**What the task asks:** On every line of the listing, check for "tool"; copy the lines that have it.

**Recorded data:**

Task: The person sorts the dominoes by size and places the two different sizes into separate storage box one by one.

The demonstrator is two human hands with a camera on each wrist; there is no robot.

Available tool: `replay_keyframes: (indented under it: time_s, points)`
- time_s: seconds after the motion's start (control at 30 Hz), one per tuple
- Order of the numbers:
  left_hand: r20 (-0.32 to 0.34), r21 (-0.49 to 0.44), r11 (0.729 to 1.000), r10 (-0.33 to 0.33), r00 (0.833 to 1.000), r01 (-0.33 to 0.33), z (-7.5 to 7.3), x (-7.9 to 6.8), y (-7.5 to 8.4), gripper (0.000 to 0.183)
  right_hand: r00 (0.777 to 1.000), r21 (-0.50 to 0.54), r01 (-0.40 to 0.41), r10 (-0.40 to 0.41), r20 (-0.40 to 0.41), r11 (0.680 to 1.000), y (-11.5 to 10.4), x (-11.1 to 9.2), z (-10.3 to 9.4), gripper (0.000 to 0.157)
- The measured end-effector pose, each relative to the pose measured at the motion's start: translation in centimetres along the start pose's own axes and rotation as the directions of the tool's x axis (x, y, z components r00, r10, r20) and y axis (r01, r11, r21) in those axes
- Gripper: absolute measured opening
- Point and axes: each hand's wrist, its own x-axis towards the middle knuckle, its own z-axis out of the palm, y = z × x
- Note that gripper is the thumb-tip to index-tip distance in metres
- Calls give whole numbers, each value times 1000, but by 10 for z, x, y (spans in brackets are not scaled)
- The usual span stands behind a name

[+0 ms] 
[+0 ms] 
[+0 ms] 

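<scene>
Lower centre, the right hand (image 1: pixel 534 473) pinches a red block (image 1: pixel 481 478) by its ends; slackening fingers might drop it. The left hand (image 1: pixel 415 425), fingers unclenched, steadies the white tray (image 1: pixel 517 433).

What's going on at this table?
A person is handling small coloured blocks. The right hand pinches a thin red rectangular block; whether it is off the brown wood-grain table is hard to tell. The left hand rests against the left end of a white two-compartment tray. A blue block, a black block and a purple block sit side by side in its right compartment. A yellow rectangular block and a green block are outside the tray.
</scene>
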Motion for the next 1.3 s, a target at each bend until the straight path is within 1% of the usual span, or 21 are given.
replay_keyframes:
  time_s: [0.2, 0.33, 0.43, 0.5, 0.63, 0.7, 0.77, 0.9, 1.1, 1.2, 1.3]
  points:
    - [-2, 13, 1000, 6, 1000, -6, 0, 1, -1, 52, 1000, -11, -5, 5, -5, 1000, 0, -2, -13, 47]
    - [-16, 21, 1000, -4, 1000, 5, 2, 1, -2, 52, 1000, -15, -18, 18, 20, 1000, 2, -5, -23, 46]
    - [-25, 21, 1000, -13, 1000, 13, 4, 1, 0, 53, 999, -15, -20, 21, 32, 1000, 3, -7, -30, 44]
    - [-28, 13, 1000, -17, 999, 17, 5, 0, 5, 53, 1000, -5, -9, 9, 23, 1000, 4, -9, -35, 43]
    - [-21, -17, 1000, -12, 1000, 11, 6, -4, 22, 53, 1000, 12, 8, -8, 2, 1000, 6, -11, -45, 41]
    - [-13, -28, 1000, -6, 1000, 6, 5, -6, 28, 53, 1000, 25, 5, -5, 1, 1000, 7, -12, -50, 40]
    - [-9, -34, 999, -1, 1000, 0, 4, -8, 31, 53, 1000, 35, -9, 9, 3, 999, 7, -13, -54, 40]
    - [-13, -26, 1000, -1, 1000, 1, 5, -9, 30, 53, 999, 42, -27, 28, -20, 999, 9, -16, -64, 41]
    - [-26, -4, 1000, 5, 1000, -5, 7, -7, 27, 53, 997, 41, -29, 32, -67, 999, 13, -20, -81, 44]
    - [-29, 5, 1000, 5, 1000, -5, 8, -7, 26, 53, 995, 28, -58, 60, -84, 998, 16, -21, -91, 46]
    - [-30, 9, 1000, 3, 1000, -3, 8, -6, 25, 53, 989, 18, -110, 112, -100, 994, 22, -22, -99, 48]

**Finished task:**
Available tool: `replay_keyframes: (indented under it: time_s, points)`
- The measured end-effector pose, each relative to the pose measured at the motion's start: translation in centimetres along the start pose's own axes and rotation as the directions of the tool's x axis (x, y, z components r00, r10, r20) and y axis (r01, r11, r21) in those axes

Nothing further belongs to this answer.